(Stored dataset items)
┌────────
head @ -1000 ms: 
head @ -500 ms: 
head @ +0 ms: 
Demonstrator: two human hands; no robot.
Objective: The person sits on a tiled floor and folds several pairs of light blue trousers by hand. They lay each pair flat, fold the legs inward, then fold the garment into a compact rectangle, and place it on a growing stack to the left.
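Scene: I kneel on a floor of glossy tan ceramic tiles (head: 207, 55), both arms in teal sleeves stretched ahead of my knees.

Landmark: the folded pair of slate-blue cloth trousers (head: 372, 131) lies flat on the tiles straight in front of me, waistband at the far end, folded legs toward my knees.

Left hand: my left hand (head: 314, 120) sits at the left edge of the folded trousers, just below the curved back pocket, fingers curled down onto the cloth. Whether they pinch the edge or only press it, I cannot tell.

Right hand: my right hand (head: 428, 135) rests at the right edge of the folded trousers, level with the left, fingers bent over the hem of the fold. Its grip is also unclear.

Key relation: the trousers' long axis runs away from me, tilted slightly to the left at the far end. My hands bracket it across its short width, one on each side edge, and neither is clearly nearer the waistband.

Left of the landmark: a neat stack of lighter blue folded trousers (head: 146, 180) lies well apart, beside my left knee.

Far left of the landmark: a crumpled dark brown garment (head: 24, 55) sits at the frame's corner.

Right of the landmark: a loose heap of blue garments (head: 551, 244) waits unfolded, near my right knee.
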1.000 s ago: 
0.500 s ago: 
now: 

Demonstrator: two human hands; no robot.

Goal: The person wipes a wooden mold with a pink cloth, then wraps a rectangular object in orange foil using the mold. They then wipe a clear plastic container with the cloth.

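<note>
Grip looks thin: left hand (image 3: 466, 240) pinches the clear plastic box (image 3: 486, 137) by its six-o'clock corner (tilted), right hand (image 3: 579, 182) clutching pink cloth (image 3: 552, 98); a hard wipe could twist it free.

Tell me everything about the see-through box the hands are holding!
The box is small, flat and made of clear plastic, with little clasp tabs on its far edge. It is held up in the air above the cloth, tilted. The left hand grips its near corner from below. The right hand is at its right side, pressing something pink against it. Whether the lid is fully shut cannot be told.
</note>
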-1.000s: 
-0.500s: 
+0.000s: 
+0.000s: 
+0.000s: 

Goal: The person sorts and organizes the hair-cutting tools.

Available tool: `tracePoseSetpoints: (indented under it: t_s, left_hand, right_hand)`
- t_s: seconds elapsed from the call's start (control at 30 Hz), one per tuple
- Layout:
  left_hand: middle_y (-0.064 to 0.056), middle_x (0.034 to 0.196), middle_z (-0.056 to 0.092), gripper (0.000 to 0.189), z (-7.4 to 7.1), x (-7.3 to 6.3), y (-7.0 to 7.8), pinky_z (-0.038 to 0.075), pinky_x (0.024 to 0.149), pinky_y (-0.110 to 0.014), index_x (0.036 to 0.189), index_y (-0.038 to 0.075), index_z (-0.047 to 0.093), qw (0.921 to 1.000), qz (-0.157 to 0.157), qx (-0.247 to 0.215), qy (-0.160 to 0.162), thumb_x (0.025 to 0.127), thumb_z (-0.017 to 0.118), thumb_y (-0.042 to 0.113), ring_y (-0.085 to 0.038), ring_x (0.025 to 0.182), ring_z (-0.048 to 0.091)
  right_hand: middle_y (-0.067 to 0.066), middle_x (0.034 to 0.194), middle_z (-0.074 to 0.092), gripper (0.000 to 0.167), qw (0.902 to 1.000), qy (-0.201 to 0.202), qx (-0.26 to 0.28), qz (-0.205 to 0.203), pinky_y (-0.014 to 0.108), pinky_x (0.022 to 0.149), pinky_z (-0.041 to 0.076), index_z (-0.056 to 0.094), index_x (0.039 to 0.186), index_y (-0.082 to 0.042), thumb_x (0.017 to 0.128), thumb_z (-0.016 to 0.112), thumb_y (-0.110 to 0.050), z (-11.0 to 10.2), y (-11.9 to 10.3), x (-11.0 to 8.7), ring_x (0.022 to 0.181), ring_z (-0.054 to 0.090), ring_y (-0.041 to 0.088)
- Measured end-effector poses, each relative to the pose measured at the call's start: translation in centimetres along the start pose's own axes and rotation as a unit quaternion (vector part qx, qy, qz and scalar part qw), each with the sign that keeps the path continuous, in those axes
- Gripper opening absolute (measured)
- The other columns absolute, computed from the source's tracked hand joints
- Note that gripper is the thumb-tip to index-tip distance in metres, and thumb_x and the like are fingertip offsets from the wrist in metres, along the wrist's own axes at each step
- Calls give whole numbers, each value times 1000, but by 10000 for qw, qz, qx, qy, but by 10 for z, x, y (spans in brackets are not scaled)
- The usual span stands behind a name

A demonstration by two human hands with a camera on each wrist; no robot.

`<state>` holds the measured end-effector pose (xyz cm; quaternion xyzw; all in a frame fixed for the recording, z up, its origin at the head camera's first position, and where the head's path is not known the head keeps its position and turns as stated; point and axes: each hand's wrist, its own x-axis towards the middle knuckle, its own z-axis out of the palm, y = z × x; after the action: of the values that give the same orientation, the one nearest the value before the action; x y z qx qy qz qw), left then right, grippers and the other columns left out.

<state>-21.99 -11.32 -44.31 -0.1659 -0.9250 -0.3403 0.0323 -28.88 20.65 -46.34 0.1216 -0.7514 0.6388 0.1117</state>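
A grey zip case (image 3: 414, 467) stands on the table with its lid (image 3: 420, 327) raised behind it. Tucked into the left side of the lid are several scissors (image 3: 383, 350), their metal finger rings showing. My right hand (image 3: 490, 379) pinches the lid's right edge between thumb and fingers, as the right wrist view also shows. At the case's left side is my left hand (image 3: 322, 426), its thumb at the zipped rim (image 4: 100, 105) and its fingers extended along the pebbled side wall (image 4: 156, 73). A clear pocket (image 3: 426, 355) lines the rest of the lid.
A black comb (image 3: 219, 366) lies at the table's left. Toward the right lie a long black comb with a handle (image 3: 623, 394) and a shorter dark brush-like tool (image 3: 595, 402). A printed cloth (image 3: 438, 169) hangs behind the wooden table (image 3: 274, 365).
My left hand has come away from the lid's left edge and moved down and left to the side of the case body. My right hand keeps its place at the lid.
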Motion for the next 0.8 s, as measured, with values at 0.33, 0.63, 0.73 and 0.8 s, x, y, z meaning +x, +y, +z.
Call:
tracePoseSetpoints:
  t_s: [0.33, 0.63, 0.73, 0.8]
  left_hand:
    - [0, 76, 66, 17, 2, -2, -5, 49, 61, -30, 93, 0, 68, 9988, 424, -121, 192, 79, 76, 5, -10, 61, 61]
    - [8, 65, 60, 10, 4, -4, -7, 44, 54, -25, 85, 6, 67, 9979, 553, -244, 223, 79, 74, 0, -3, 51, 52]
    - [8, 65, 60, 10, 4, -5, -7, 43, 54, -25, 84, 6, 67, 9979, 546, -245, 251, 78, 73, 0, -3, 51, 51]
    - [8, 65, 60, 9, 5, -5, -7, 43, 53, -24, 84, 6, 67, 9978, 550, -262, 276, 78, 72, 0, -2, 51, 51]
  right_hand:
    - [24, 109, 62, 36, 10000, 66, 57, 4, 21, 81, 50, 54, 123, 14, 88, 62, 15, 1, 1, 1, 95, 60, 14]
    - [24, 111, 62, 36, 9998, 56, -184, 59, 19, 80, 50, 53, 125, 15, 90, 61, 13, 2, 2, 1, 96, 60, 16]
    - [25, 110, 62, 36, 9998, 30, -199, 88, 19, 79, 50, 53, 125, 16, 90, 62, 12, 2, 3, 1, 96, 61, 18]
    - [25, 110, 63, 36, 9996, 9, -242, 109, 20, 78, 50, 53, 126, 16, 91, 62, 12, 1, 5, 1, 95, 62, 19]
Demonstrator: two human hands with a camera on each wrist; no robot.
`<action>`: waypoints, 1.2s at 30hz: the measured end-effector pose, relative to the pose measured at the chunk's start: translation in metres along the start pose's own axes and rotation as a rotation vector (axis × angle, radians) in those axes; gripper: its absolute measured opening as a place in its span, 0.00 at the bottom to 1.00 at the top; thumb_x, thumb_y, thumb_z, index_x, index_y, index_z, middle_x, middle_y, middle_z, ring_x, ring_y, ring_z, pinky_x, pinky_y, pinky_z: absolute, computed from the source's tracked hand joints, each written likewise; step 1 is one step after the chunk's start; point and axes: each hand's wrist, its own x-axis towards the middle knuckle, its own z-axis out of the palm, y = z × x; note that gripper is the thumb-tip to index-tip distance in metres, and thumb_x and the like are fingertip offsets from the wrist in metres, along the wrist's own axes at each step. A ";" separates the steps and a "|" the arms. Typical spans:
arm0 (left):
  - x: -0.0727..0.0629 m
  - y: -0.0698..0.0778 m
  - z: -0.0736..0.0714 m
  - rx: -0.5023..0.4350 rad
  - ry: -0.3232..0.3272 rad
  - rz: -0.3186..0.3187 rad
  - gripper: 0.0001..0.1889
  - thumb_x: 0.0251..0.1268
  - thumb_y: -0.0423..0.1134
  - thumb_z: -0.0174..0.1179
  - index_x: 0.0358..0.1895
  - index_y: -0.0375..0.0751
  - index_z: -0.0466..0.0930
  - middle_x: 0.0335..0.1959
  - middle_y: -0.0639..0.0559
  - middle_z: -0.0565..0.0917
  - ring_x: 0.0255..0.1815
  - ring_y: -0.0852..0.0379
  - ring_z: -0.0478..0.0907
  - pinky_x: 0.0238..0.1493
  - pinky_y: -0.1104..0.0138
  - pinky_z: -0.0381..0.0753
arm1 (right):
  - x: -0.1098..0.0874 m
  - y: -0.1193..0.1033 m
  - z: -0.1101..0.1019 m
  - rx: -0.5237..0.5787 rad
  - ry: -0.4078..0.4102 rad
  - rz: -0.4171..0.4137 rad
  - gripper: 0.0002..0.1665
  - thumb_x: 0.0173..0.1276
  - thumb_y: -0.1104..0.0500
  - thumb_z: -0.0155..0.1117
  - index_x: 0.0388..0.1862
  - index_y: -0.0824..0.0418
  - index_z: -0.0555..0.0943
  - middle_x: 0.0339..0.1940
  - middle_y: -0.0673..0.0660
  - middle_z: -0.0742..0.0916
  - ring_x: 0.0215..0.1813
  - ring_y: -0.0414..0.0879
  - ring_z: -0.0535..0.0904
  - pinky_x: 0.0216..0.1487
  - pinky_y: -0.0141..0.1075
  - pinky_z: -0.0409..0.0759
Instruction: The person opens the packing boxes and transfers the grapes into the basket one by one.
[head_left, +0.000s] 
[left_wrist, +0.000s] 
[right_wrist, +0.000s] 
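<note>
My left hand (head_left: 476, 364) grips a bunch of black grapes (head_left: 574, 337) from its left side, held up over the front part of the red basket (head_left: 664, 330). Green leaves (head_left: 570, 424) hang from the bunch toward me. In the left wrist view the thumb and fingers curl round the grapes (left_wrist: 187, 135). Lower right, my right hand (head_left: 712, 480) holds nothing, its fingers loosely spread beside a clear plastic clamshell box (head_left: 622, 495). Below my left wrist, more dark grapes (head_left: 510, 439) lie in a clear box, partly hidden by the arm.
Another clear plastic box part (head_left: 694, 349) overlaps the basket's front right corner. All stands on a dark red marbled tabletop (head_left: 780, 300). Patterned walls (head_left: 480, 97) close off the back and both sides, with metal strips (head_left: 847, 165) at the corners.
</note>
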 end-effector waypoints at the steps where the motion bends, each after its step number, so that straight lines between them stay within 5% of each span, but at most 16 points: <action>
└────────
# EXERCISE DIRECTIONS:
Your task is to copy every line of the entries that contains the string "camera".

# SOLVED EXERCISE:
A demonstration by two human hands with a camera on each wrist; no robot.
`<state>` holds the measured end-effector pose (xyz cm; quaternion xyzw; all in a frame fixed for the recording, z up, its origin at the head camera's first position, and where the head's path is not known the head keeps its position and turns as stated; point and axes: each hand's wrist, its own x-axis towards the middle knuckle, its own z-axis out of the palm, y = z × x; after the action: of the values that give the same orientation, the one nearest the value before the action; x y z qx qy qz qw), left then right, grippers and the other columns left out.
Demonstrator: two human hands with a camera on each wrist; no robot.

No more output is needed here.